### PROBLEM DESCRIPTION
Produce word for word the lines of the data below running from the one that has "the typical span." to the one that has "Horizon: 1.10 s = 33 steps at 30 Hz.", inclusive, and no others.

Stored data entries
:::

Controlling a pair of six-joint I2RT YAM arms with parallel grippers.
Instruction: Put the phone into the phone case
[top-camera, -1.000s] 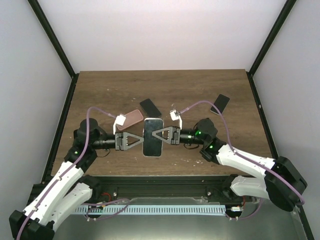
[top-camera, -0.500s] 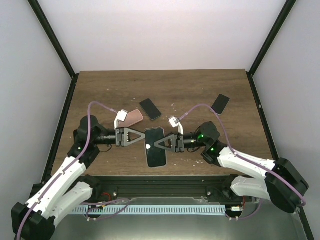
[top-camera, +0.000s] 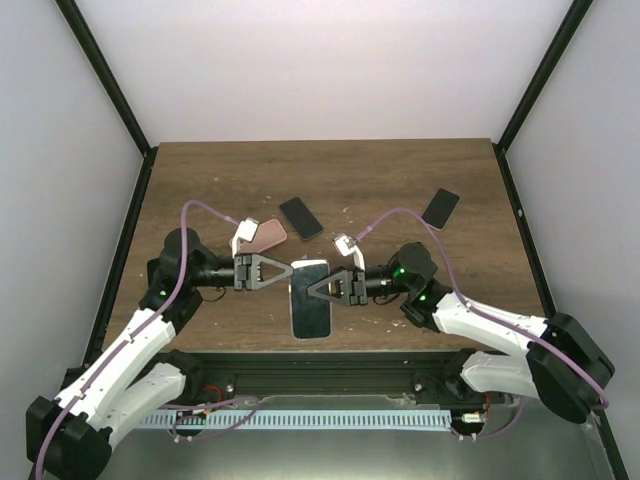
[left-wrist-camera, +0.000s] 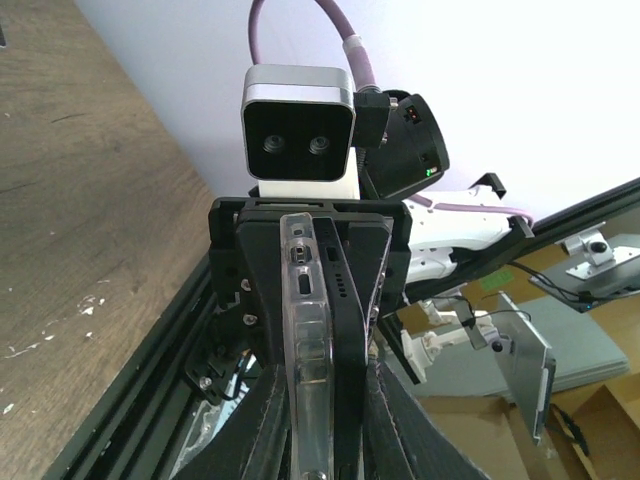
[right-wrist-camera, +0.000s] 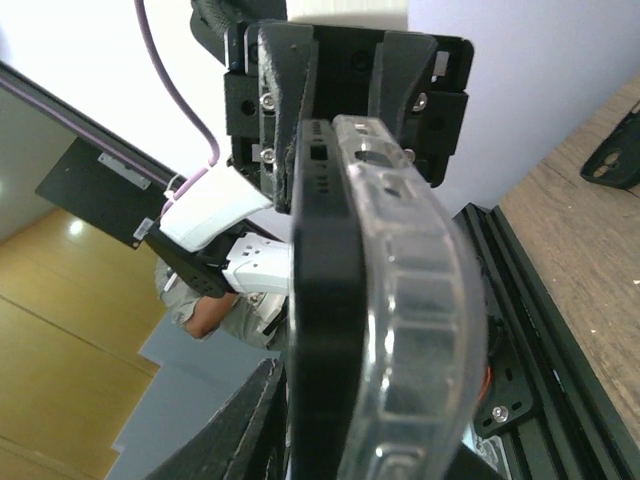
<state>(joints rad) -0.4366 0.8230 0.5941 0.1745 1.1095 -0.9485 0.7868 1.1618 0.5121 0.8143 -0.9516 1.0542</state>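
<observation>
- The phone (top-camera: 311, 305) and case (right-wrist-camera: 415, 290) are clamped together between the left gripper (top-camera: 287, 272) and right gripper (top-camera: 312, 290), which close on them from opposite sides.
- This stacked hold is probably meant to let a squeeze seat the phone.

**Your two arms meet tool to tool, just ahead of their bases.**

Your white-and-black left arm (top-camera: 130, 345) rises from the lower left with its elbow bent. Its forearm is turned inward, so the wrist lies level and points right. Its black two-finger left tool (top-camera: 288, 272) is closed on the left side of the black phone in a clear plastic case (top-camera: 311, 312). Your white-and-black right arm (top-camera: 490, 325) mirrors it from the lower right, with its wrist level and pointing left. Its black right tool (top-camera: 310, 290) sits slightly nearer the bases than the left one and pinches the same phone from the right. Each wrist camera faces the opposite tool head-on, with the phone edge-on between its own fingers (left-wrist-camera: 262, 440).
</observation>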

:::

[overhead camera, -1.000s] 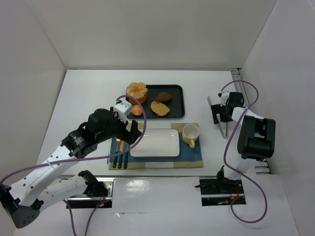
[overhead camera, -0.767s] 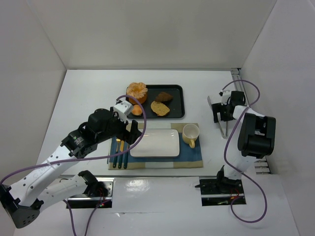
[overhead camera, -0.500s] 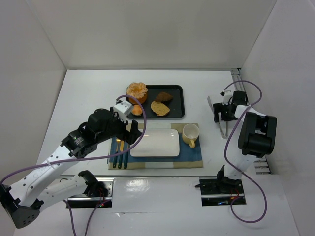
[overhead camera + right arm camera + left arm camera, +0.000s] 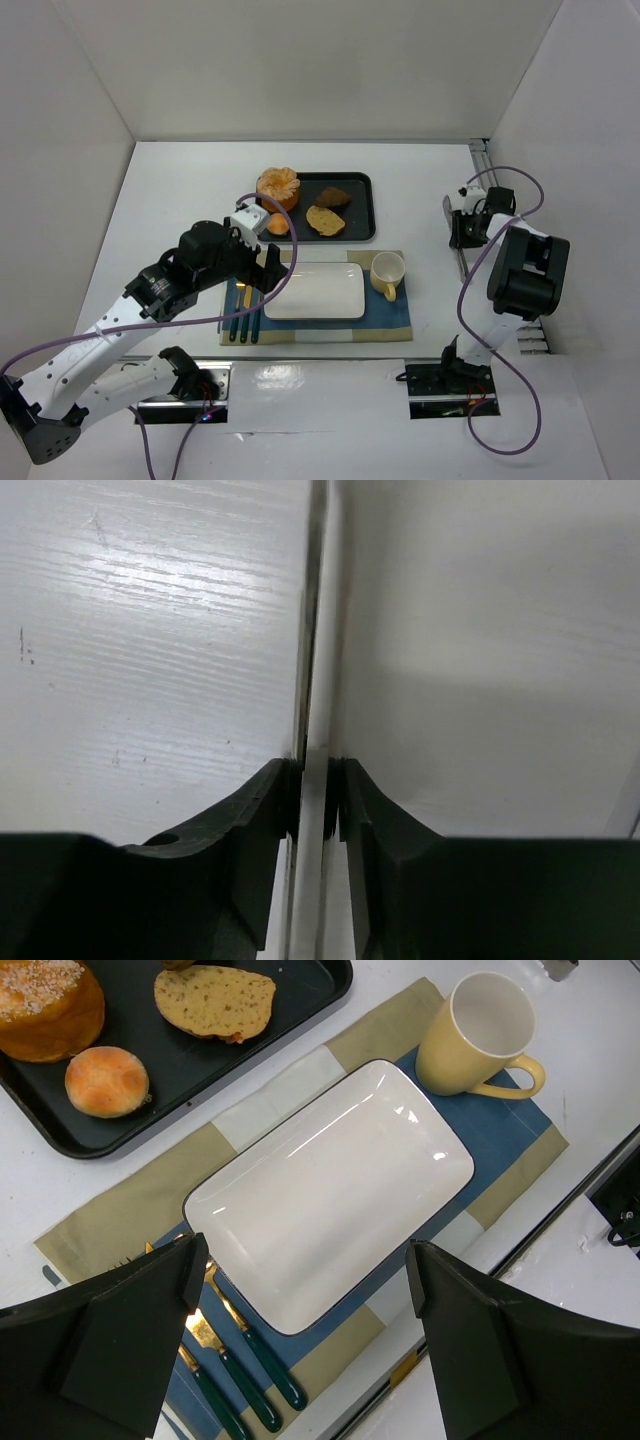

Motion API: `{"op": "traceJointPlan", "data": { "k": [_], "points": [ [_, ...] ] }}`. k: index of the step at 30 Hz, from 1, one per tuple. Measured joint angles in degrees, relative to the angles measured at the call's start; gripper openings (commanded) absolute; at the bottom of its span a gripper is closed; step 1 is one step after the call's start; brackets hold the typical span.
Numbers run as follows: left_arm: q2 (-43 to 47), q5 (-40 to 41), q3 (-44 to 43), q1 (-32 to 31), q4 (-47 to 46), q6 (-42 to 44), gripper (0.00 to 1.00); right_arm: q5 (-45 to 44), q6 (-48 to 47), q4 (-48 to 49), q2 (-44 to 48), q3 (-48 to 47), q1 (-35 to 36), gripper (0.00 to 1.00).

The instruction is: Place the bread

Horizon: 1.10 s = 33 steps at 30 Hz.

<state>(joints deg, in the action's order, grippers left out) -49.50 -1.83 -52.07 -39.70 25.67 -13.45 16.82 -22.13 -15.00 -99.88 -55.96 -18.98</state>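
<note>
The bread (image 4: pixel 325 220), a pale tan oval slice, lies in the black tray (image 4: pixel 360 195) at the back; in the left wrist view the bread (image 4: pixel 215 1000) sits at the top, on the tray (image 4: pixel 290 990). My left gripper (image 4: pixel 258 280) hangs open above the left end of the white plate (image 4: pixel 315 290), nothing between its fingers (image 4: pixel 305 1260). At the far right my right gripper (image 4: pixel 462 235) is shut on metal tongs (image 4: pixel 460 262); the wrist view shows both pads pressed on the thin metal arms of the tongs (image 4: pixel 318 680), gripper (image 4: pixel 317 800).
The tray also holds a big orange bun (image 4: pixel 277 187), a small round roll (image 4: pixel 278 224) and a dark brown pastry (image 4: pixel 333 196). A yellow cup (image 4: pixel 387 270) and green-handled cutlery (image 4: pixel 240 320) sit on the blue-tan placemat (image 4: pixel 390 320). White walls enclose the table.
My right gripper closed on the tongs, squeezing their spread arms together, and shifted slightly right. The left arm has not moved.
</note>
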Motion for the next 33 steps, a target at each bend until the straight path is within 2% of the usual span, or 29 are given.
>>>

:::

### RESPONSE FOR THIS EXERCISE
Motion API: `{"op": "traceJointPlan", "data": { "k": [_], "points": [ [_, ...] ] }}`. k: index of the step at 30 Hz, from 1, one per tuple. Measured joint angles in degrees, relative to the angles measured at the call's start; gripper openings (commanded) absolute; at the bottom of its span a gripper is closed; step 1 is one step after the call's start; brackets hold the typical span.
Numbers run as follows: left_arm: q2 (-43 to 47), q5 (-40 to 41), q3 (-44 to 43), q1 (-32 to 31), q4 (-47 to 46), q6 (-42 to 44), gripper (0.00 to 1.00); right_arm: q5 (-45 to 44), q6 (-48 to 47), q4 (-48 to 49), q2 (-44 to 48), q3 (-48 to 47), q1 (-35 to 36), gripper (0.00 to 1.00).

The instruction is: Place the bread

Horizon: 1.10 s = 33 steps at 30 Hz.

The answer has nothing more to it.